Tuesday, 8 June 2010

Oneself as Another

Oneself as Another suggests from the outset that the selfhood of oneself implies otherness to such an intimate degree that one cannot be thought of without the other...[This relationship is] not only that of comparison (oneself similar to another) but indeed that of implication (oneself inasmuch as being other).--Paul Ricoeur


Watched The Double Life of Veronique the other night and I'm still, contemplatively, wrapped up in it, somehow seeing its aura everywhere. I somehow knew from the first minutes that this was one of the most tremendous films I had ever seen. It's perhaps one of those amazing films you occasionally find you have put off watching for years and years, as if preparing yourself for something you know will be revelatory. In a way, the story of the movie has always been there, haunting you, part of you, hiding in the backdrop of your life. Indeed, I can still remember myself as an adolescent, puzzling over this empty video case in Foriegn section of the local video rental shop, but never once taking it out.

The film itself has got me thinking about identity, and the different parts of ourselves we carry around with us. Also the fact that Veronique must ultimately mourn the death of Weronika, this other who is also herself. She must search for this mirror image, even if she mistakenly thinks she is searching for romance (with an enigmatic puppeteer, no less). She must discover the real absence, the real person whom she misses and needs.
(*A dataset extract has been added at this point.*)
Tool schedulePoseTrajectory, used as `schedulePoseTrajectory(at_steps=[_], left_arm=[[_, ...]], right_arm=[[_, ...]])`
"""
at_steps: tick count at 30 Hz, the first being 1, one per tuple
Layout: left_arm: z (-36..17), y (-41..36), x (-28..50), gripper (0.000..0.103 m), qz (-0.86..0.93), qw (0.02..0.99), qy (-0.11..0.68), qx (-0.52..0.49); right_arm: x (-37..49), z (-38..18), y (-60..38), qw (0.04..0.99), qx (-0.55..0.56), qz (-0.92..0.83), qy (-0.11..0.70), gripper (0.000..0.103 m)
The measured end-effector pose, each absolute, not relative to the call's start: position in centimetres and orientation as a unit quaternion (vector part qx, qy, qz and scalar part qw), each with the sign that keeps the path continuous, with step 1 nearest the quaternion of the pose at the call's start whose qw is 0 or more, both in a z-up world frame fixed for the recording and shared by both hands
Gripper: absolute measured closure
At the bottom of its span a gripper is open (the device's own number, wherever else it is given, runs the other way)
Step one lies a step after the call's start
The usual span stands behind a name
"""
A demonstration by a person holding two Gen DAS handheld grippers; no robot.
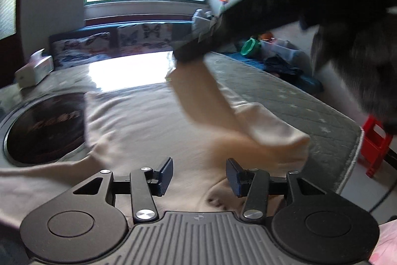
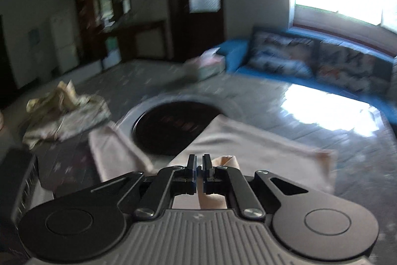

That she finds her, in the end, only by chance is perhaps the most crucial thing.

Some days before, I had seen two fortune cookies on the ground, outside the same Chinese restaurant where I once spent my 21st birthday. (In fact, I still carry in my wallet the fortune I received on that very night, which says You are a person who goes places in the world.)



So there on the sidewalk outside the door of The Hon Lin Restaurant, ten years later, and two new cookies. The first was broken in half, the second unopened. Picking them up and saving them, I read the fortunes later that same evening. Immediately, I wanted to send them to somebody else, mail them as gifts, imagining their surprise. I also imagined myself in other lives, living whatever dreams these fortunes foretold.

I must admit, I never play the lottery, but these fortunes complelled me to do so and I very carefully played the numbers that were printed on their backs. It goes without saying that I lost, but that really isn't the point. The point was the will to imaginatively invest and creatively wager on the power of chance alone. I wanted to say a little prayer for chance.

Anyway, it reminded me later--after finally seeing Kieslowski's film--of something Veronique/Weronika might have done.

More than anything else in this film, it was the view Veronique awakes to in her father's house that startled me most. Because, although I was seeing it for the first time, I felt I already knew it, had been there to visit. Many times, I felt, I had opened those same doors and walked out, barefoot or rubber-booted on the grass. Many times, in many books, I had pictured scenes there and watched shadows play across the ceiling.